The house is located on the site of a shabby 350-square-foot home that Storey himself briefly inhabited before tearing down. He kept the garage intact (strengthening it with poured-in-place concrete) and put in new footings, above which he built what he calls a vertical extrusion of the landscape, with living space sandwiched between. When you look up, the roof terrace sprouts with trees and plants. Floating above a void-like black building, it almost looks as if the ground were lofted above the block.

     

Inside, the small house never feels cramped, thanks to several creative solutions: an open plan and terraced back garden on the first floor; a sense of movement and anticipation through compartmentalized floor plans and skylights on the second; and, the most important feature of all, gigantic windows on both floors that cover almost the entire expanse of wall. The siting of the house is such that you appear to be floating over the street itself, watching cars move straight toward you. It’s a view that I’ve only seen once before, in New York City at the High Line, where a seating section drops below the rails in the middle of 10th Avenue.

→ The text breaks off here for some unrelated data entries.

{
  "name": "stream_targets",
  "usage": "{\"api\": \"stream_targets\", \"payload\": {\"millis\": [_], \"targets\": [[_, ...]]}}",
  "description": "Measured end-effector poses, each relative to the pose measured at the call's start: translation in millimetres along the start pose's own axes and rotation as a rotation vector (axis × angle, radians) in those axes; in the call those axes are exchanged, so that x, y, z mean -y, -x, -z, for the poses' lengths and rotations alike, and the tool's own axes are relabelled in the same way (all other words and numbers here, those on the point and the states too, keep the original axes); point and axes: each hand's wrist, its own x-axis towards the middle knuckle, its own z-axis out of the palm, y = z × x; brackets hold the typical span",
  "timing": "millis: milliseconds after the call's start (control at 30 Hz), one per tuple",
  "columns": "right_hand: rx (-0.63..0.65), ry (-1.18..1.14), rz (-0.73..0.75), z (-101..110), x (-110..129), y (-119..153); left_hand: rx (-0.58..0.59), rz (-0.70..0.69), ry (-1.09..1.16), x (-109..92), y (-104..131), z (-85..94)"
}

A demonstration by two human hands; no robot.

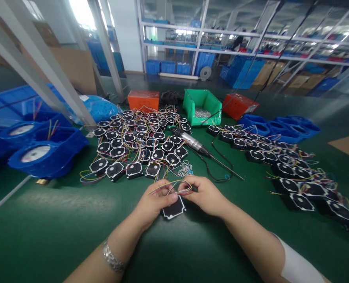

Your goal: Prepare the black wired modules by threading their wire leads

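Note:
Close in front of me, my left hand (159,198) grips a square black motor (174,209) with silvery corners, thumb on its upper face. Thin coloured wires come off it in a loop. The fingers of my right hand (202,194) are pinched on those wires (186,188) at the motor's right. Just beyond my hands lies a small heap of screws (185,169). A silver and black electric screwdriver (193,143) with a long thin bit rests farther back, its bit pointing right toward me.
Many similar motors (134,169) with tangled wires cover the back middle; more stand in rows (301,201) at right. A green bin (202,103) of screws sits behind, between two orange boxes (144,100) (240,106). Blue plastic housings (46,145) stand at left, others (283,127) at right.

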Motion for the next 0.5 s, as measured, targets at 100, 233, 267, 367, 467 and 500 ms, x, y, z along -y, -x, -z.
{"api": "stream_targets", "payload": {"millis": [100,233,267,367,467,500], "targets": [[0.071,-0.191,-0.070,1,-5,-1,0.020,0.012,-0.012,-1,0,0.3],[0.131,-0.413,-0.184,-3,-12,1,0.075,0.023,-0.044,-2,2,0.4],[0.139,-0.436,-0.214,-2,-13,1,0.092,0.032,-0.052,-3,2,1.1],[0.055,-0.352,-0.199,11,-14,0,0.118,0.063,-0.104,-10,5,7.2],[-0.305,0.002,-0.119,48,-22,-4,0.079,0.118,-0.214,-20,6,18.7],[-0.465,0.157,-0.120,64,-28,-4,0.048,0.136,-0.259,-23,6,22.8]]}}
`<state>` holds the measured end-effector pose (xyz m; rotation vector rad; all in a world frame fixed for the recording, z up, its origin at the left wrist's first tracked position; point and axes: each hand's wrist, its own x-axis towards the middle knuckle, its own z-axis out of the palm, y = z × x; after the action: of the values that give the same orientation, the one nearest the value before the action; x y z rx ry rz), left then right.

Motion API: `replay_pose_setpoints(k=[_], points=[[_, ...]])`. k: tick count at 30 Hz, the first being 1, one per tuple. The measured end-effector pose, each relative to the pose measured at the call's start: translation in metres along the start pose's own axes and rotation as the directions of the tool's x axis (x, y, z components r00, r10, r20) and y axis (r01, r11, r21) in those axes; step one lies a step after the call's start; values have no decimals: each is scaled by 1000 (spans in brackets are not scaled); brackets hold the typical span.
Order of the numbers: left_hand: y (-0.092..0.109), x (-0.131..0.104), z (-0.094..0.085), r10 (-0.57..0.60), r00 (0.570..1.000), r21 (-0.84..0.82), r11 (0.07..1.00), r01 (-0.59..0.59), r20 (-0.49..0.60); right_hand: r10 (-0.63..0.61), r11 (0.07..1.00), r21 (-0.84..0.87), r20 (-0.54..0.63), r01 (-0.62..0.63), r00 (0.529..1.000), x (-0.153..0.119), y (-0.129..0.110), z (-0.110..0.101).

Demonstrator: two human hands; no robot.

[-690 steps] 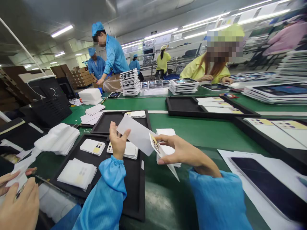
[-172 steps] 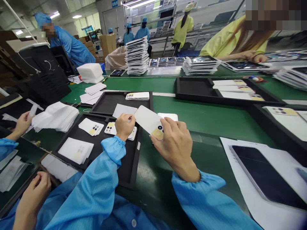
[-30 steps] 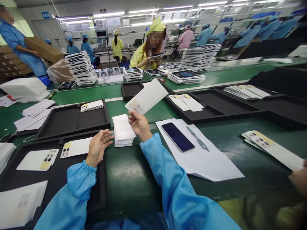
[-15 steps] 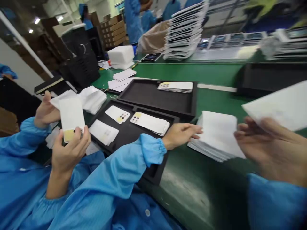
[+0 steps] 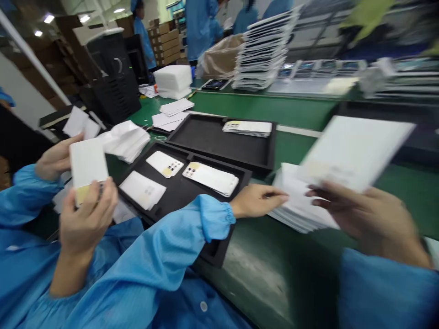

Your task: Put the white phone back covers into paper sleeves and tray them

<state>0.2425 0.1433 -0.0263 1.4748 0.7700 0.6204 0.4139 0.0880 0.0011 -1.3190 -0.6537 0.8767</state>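
My left hand reaches to the left edge of a stack of white paper sleeves, thumb and fingers pinched together. Whether they grip the top sleeve's edge cannot be made out. My right hand, blurred, holds a white sleeve tilted above the right side of the stack. Faint dark spots show through its lower part, like the camera holes of a phone back cover. Left of my hands, a black tray holds a white phone back cover, a small pile of covers and a cover inside a sleeve.
At left a co-worker's hands hold another white cover. A second black tray with piled covers lies behind. Crumpled white sleeves, a tall stack of white trays and a black box stand around the green table.
My right hand has brought its sleeve leftward, over the paper stack's right side. My left fingers have drawn closer together at the stack's edge. The co-worker's hands have shifted slightly left and down.
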Motion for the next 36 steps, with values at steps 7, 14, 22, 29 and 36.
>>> replay_pose_setpoints(k=[7, 14, 22, 29, 36], points=[[7, 3, -11, 77, 994, 50, 995, -81, 83, -69, 997, -44, -9, 69, 998, -1, -11, 15], [5, 3, -13, 90, 993, 20, 996, -92, 83, -57, 998, 35, 77, 55, 995, -1, -11, 13], [7, 4, -14, 79, 989, 88, 992, -91, 129, -39, 996, 85, 129, 28, 991, -1, -12, 14], [8, 3, -14, 91, 987, 144, 983, -110, 134, -12, 989, 149, 150, -10, 989, -2, -12, 19], [6, 4, -14, 110, 984, 164, 977, -133, 143, 0, 988, 153, 154, -24, 988, -3, -13, 19]])
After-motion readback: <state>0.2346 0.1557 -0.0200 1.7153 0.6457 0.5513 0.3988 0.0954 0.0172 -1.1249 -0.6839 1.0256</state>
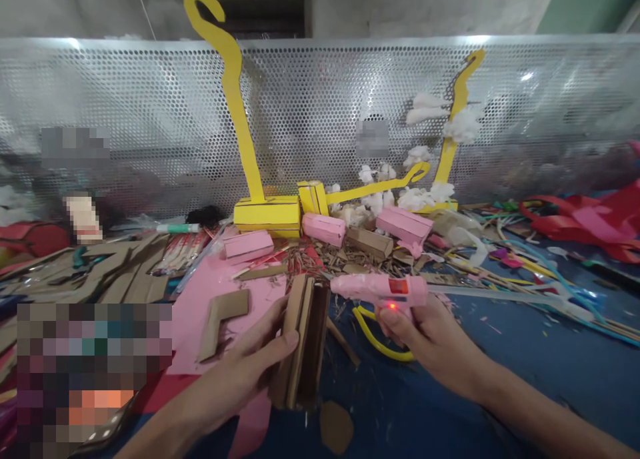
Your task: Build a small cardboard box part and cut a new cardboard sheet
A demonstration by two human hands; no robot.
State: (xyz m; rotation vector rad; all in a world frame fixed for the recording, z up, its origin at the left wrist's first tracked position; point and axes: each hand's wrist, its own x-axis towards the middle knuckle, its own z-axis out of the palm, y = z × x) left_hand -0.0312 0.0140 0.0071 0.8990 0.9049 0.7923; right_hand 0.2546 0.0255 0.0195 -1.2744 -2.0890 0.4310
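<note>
My left hand (273, 352) grips an open-sided brown cardboard box (314, 352), thumb on its near edge and the hollow side facing right. My right hand (415, 322) is wrapped round a pink glue gun (370, 287) with a small red light lit. The gun's nozzle points left, right by the top end of the box; whether it touches cannot be made out. A clear glue stick (500, 295) juts from the back of the gun. Below the gun lies a yellow curved loop (383, 345) on the blue table.
Behind stand yellow hooked cardboard pieces on yellow bases (267, 213), one dressed with white fluff. Pink boxes (404, 225) and cardboard scraps lie before them. Pink paper (187, 332) and an L-shaped cardboard piece (220, 319) are at left, red ribbon (590, 219) at right. A perforated metal panel (310, 105) bounds the back.
</note>
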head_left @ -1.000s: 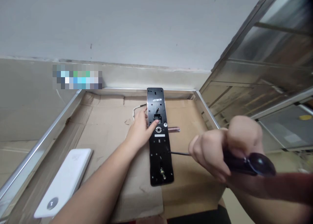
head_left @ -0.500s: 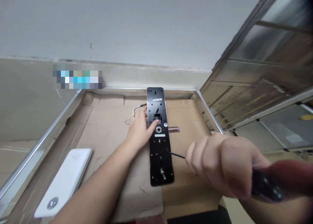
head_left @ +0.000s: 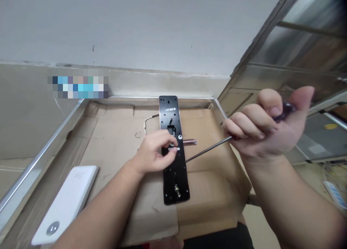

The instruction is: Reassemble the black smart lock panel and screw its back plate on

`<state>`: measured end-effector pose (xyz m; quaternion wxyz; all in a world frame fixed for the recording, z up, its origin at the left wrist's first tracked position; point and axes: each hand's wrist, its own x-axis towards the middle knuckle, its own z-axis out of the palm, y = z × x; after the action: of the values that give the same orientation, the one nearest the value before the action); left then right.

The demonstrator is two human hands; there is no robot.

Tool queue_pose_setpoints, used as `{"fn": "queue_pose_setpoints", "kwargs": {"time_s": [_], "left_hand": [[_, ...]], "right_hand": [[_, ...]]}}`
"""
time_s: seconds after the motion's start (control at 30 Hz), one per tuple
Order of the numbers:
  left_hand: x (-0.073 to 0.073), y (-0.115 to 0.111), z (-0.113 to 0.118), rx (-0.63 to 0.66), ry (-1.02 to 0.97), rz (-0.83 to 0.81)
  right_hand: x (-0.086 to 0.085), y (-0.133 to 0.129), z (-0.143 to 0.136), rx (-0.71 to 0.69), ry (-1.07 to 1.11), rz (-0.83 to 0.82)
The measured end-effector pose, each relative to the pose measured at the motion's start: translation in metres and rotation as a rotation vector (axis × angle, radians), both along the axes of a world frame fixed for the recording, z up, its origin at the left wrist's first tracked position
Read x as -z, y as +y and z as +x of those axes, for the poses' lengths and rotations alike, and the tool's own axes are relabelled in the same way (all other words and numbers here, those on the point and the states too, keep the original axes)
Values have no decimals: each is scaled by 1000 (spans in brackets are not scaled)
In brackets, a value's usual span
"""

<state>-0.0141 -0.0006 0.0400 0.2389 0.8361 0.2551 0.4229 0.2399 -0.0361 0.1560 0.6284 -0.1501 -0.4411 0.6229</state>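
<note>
A long black panel (head_left: 176, 176) with screw holes, a small white label and a brass-coloured post near its lower end lies on the cardboard. Over its middle is my left hand (head_left: 158, 151), thumb and forefinger curled close to each other; whether something small is between them cannot be made out. My right hand (head_left: 262, 122) is wrapped round the handle of a screwdriver (head_left: 208, 148), raised to the right of the panel. The shaft slants down to the left, its tip at the panel's right edge. A pinkish cylinder (head_left: 189, 142) sticks out from the panel's right side.
Brown cardboard (head_left: 116, 129) lines a metal-framed work surface (head_left: 45, 151). A white rectangular device (head_left: 66, 202) lies at the lower left. From the panel's left side runs a thin pale cable (head_left: 145, 124). A wall stands behind, with a blurred-out patch at left.
My left hand has shifted down the panel and its fingers have curled. My right hand has risen and turned, showing more of the screwdriver shaft. The view has shifted slightly.
</note>
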Motion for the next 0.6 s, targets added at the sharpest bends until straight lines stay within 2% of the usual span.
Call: {"fn": "queue_pose_setpoints", "kwargs": {"time_s": [0.1, 0.2, 0.3, 0.4, 0.6], "left_hand": [[-6, -2, 4, 166, 188, 42], [-9, -5, 10, 219, 373, 75], [-9, -10, 13, 235, 501, 92], [-8, -14, 15, 238, 540, 105], [-7, -23, 22, 174, 613, 130]], "right_hand": [[3, 6, 2, 15, -17, -10], [5, 6, 1, -40, -63, -8], [4, 5, 3, -63, -84, -3], [2, 8, 10, -55, -109, 17], [9, 33, 37, -48, -160, 122]]}}
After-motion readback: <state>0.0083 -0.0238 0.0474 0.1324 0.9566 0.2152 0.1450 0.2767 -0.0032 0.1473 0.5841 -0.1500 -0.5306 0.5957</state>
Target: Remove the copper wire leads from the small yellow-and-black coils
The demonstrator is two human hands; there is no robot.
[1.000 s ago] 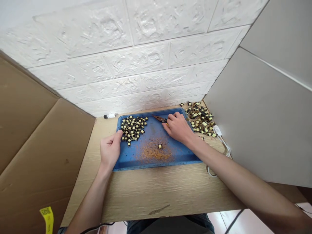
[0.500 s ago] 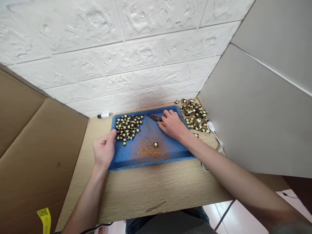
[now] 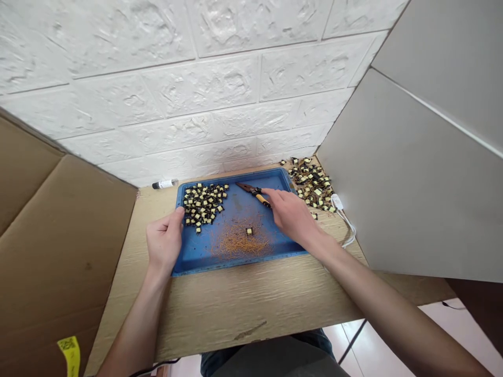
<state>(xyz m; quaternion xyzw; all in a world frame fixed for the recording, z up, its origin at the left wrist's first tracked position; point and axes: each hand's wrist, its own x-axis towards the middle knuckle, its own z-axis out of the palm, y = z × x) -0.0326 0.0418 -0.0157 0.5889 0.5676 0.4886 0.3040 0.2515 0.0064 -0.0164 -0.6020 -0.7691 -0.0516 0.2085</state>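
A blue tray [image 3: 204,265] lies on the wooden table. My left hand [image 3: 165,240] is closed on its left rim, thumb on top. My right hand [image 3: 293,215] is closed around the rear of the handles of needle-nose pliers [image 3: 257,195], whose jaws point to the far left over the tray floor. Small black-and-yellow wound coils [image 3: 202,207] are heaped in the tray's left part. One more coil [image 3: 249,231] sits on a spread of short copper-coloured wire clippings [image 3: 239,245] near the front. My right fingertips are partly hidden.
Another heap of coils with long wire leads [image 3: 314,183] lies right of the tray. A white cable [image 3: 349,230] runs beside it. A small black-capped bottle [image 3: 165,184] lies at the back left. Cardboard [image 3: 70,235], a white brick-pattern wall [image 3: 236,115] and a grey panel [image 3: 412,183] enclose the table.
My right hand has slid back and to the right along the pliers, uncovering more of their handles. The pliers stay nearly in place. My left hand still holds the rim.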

Does this extreme openness make Storey feel as if he’s living in a fishbowl? The architect said he doesn’t mind. He said he likes his neighbors, and that lifting the blinds two feet gives him almost complete privacy when he needs it.

From the roof terrace, you get a full sense of the neighborhood and beyond with a panoramic view of Echo Park and the Santa Monica Mountains all the way to the San Gabriels. Made of simple framing lumber set with modest but elegant benches, the terrace makes you feel as though you’re on top of some sort of architectural mountaintop.

“It’s all about the house in relation to its surroundings,” said Storey.